#### PROBLEM TO SOLVE:
The stretch from the line with "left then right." through the line with "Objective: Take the" in the records below: write it out exactly, and nothing else.

(Data items)

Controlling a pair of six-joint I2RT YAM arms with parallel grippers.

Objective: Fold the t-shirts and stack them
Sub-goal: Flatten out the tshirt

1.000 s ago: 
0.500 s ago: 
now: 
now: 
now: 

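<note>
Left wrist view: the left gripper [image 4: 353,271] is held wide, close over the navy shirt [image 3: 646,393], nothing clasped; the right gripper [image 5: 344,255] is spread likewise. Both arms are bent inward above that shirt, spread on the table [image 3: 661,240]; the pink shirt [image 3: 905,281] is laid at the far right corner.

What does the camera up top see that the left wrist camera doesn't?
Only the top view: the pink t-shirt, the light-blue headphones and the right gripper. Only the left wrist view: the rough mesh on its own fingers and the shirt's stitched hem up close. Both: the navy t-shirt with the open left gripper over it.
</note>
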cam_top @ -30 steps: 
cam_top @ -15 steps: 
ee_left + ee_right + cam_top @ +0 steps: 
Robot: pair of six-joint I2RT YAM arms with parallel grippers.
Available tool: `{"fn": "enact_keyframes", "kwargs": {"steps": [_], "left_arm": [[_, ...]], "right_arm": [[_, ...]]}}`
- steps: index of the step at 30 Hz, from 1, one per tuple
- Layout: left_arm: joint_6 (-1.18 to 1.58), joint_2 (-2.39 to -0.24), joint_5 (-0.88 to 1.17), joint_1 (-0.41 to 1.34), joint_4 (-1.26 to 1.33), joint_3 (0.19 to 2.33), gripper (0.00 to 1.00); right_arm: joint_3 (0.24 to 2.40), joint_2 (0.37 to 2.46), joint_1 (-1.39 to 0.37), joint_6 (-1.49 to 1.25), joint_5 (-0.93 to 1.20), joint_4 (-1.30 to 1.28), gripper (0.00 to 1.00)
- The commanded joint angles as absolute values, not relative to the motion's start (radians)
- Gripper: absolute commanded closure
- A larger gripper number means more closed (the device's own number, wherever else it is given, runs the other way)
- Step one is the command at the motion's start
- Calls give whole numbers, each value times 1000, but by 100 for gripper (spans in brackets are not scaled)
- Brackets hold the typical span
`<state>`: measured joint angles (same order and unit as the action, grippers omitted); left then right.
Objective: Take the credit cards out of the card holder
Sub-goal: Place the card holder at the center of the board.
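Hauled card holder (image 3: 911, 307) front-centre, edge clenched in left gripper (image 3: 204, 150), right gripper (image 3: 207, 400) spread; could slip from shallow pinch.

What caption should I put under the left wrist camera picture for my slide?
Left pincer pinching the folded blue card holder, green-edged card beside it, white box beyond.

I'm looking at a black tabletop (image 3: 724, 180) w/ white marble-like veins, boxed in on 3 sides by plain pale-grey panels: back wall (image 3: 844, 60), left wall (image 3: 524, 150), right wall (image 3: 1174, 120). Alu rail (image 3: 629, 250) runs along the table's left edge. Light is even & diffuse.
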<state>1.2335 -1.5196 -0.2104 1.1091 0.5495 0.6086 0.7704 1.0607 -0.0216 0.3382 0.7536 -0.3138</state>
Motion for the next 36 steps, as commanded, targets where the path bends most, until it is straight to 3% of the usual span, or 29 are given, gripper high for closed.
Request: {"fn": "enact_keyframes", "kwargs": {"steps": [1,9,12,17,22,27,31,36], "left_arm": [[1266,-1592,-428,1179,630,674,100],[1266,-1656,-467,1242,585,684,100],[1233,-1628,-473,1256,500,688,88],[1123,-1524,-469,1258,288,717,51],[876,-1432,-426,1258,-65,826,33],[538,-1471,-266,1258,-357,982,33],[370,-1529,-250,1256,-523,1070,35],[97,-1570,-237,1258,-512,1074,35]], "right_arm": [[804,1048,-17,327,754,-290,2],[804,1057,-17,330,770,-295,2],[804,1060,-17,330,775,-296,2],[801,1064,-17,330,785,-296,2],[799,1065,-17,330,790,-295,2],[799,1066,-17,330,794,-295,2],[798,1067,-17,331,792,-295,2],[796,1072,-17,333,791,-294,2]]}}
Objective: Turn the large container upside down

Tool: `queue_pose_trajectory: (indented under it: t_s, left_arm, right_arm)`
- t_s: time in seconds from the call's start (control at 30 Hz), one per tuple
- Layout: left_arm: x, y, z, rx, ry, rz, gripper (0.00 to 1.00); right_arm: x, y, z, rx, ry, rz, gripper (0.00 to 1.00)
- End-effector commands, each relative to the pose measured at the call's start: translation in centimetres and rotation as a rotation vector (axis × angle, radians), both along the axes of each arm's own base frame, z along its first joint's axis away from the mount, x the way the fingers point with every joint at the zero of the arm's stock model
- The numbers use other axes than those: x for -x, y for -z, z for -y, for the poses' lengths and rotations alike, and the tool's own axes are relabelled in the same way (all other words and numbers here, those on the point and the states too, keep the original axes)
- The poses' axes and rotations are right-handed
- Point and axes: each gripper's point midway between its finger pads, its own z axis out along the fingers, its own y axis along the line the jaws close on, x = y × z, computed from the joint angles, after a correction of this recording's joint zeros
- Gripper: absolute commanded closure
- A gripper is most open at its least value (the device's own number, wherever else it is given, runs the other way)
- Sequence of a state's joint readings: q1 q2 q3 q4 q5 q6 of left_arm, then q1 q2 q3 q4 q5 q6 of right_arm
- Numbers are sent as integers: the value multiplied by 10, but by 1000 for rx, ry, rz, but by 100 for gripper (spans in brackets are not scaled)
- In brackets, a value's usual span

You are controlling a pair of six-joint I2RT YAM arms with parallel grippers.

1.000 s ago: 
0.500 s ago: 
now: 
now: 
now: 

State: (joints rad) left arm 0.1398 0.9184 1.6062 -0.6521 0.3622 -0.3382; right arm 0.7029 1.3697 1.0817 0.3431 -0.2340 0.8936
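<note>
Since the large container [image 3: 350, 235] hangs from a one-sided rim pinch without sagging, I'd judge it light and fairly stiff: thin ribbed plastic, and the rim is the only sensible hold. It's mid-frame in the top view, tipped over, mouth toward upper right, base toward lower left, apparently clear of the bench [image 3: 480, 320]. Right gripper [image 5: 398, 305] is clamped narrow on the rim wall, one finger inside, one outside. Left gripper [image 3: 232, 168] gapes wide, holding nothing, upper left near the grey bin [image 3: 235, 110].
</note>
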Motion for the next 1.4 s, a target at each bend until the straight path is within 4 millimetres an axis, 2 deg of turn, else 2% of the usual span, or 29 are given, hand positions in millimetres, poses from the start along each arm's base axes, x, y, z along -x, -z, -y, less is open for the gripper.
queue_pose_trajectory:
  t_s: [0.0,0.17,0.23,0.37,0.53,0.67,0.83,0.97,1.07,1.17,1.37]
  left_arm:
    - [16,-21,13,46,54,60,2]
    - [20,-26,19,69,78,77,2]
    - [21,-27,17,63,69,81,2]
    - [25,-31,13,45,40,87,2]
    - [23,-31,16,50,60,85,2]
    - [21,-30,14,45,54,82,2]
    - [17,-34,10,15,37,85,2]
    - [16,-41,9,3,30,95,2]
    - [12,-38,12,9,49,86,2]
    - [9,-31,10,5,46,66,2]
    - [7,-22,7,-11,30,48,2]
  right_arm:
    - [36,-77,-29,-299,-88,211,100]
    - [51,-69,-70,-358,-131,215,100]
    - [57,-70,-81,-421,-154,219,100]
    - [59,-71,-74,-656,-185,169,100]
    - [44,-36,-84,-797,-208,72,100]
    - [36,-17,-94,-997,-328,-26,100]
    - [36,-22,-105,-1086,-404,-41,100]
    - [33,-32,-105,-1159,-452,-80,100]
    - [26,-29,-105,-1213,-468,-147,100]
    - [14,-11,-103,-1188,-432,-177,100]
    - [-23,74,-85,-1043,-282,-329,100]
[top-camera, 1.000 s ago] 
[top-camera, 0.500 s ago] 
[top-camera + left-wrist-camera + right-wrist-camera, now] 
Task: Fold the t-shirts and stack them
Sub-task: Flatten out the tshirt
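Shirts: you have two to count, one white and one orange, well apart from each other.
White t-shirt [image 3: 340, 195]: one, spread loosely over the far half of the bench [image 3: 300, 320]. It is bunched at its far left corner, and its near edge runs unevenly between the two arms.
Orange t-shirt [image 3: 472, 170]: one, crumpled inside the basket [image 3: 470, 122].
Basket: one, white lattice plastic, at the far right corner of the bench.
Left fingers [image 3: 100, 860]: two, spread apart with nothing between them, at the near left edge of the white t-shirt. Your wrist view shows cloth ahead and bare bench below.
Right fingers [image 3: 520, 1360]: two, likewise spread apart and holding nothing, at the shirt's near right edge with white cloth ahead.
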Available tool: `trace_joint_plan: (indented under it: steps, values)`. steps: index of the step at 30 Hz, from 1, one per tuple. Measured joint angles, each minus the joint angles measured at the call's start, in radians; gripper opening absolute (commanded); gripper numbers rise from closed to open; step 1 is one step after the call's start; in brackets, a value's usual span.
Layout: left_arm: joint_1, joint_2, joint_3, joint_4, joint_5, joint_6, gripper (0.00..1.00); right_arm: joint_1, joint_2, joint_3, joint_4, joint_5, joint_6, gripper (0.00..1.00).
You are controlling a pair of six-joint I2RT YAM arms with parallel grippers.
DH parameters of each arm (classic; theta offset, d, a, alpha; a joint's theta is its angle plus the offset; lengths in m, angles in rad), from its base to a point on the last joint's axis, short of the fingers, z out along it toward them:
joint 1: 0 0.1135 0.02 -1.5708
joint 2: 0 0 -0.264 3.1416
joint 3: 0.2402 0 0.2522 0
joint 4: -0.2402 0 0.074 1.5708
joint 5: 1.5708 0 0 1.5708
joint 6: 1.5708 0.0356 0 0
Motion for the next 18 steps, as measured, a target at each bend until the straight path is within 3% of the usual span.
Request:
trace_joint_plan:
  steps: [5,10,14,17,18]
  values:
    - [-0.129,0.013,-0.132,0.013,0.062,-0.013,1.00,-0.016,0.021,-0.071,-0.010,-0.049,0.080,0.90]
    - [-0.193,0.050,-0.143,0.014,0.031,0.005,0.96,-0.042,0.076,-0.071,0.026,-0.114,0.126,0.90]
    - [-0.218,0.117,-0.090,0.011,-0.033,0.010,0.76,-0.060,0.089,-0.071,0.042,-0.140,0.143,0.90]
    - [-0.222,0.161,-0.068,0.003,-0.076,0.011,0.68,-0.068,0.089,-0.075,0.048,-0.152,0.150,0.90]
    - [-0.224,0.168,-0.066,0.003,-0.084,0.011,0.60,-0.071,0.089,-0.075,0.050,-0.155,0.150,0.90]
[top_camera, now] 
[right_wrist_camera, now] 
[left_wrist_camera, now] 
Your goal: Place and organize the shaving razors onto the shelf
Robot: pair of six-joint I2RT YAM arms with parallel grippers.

#### ANSWER AREA:
`<state>`: measured joint angles (same order and unit as the action, grippers omitted); left then right.
Objective: Take the credit cards out of the card holder

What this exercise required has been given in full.